◆ **YOUR GOAL**
Please restate word for word only the lines that start at the one containing "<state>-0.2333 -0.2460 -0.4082" and continue to the final line of the material.

◆ **SOURCE MATERIAL**
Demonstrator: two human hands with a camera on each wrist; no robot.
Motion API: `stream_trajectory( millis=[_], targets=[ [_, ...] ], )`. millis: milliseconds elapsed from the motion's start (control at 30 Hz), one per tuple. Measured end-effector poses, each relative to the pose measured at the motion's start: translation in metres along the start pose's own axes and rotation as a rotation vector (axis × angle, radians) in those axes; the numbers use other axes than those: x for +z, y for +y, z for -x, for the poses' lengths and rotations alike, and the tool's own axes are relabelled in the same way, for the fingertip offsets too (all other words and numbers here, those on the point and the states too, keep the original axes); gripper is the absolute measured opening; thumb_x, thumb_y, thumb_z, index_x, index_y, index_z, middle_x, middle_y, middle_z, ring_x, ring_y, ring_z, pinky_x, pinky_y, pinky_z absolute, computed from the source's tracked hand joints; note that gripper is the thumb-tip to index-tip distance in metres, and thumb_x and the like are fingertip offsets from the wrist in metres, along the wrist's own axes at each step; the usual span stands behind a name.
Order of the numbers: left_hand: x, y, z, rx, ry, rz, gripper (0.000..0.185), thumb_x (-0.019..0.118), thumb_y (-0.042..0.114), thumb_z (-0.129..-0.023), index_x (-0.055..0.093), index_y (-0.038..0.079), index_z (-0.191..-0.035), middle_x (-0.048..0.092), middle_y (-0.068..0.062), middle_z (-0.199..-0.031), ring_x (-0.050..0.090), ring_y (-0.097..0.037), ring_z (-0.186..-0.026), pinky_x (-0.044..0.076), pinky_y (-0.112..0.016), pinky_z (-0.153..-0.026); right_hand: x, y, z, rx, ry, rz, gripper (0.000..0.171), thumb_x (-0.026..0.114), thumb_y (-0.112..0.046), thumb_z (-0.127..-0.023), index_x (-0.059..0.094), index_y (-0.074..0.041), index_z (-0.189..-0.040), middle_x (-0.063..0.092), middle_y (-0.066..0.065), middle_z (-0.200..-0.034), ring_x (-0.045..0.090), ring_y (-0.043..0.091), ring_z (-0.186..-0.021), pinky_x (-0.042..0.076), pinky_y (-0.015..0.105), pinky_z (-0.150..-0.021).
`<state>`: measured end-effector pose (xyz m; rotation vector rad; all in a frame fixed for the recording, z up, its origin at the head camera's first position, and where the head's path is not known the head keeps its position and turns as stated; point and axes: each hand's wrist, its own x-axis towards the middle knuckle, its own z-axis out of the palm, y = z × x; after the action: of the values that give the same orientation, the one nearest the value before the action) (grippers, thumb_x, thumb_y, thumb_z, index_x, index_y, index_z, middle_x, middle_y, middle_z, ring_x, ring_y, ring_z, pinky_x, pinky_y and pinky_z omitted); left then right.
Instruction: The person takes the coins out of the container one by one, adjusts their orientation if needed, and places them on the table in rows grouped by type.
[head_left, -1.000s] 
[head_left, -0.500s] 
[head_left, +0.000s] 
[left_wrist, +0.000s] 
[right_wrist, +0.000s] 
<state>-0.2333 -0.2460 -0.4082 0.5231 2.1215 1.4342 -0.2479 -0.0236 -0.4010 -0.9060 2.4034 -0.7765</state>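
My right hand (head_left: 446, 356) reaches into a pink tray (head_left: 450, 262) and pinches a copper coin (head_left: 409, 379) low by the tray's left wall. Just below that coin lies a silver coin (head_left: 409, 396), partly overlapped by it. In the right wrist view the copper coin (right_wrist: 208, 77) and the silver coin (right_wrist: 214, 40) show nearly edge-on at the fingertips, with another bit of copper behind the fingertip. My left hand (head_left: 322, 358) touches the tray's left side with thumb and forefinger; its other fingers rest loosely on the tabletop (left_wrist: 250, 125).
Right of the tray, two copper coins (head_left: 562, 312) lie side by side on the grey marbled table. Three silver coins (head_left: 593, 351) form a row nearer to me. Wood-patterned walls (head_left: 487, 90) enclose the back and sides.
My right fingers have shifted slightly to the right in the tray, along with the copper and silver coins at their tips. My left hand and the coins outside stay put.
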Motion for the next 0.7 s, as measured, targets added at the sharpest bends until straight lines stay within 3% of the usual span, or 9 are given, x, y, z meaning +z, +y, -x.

◆ **YOUR RESPONSE**
<state>-0.2333 -0.2460 -0.4082 0.5231 2.1215 1.4342 -0.2479 -0.0236 -0.4010 -0.9060 2.4034 -0.7765</state>
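My right hand (head_left: 446, 356) reaches into a pink tray (head_left: 450, 262) and pinches a copper coin (head_left: 409, 379) low by the tray's left wall. Just below that coin lies a silver coin (head_left: 409, 396), partly overlapped by it. In the right wrist view the copper coin (right_wrist: 208, 77) and the silver coin (right_wrist: 214, 40) show nearly edge-on at the fingertips, with another bit of copper behind the fingertip. My left hand (head_left: 322, 358) touches the tray's left side with thumb and forefinger; its other fingers rest loosely on the tabletop (left_wrist: 250, 125).
Right of the tray, two copper coins (head_left: 562, 312) lie side by side on the grey marbled table. Three silver coins (head_left: 593, 351) form a row nearer to me. Wood-patterned walls (head_left: 487, 90) enclose the back and sides.
My right fingers have shifted slightly to the right in the tray, along with the copper and silver coins at their tips. My left hand and the coins outside stay put.
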Motion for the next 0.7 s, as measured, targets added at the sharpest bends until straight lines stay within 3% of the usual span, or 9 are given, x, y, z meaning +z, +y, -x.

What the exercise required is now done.